## Work instructions
Where the string "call" appears in a line of the material below, copy that line.

## Data section
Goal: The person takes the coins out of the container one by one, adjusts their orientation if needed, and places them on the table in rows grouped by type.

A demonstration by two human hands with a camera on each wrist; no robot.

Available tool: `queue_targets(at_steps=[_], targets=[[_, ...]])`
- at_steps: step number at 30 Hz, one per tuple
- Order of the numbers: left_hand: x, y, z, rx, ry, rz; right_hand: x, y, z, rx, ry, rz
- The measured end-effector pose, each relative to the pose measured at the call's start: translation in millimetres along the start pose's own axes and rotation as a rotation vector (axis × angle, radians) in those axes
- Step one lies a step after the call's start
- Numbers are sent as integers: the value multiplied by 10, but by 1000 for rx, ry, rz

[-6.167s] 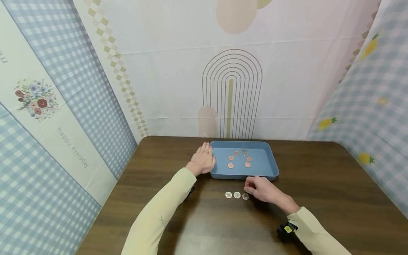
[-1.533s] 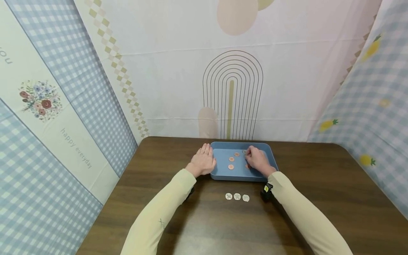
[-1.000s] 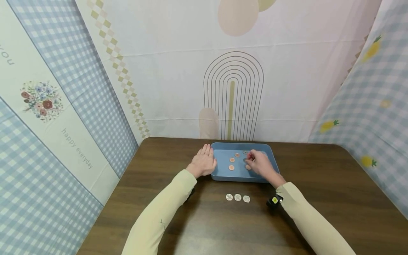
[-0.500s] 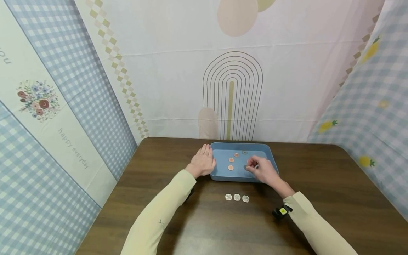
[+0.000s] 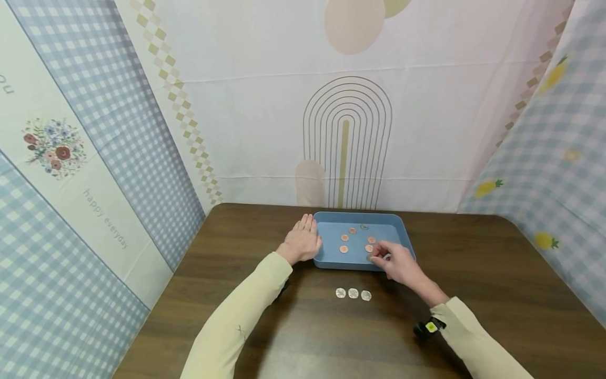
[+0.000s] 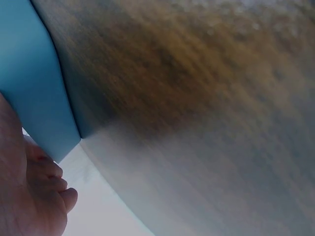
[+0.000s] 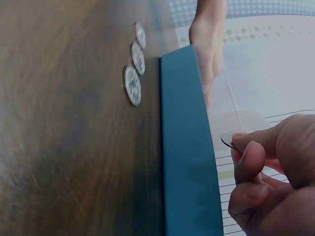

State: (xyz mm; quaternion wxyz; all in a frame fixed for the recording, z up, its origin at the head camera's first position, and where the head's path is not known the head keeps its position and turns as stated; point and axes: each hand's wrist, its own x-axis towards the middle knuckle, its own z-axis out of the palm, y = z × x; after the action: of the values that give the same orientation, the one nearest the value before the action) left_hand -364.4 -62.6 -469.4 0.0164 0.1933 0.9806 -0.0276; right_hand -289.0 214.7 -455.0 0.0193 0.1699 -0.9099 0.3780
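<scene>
My right hand [image 5: 397,263] pinches a silver coin [image 7: 227,138] between thumb and fingertip, raised over the front right of the blue tray [image 5: 352,266]. My left hand [image 5: 301,241] lies with straight fingers along the tray's left side; in the left wrist view its palm sits by the blue wall. Several copper coins [image 5: 343,249] are spread inside the tray, and one silver-looking coin [image 5: 364,227] lies near its back wall. In front of the tray, three silver coins [image 5: 353,293] form a row on the table.
The dark wooden table [image 5: 303,337] extends around the tray. A white patterned cloth [image 5: 255,131] hangs behind it, with checked cloths at both sides. A black wrist device [image 5: 428,327] is strapped at the right sleeve.
Earlier, my right hand was at the third silver coin on the table. It then reached into the tray, took another silver coin and drew it toward the front wall. My left hand stays put.
</scene>
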Motion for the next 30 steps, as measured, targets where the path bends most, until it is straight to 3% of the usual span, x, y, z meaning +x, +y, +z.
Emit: queue_targets(at_steps=[14,22,30], targets=[[5,-7,6,-12,-4,-3,-283,110,-80,46,-115,37],[-4,1,-3,-12,-1,4,-381,192,-21,38,-252,-60],[-38,16,-22,-10,3,3,-397,202,14,-21,-338,-46]])
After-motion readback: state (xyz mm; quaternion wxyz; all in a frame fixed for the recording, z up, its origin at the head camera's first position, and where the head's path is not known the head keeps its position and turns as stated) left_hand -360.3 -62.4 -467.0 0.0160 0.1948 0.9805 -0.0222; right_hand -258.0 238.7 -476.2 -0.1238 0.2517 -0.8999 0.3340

## Response to the task
- The measured end-effector pose, each relative to the pose measured at the call's start: translation in millimetres along the start pose's own axes and rotation as a rotation vector (axis × angle, radians) in those axes
- Step one lies a step after the call's start

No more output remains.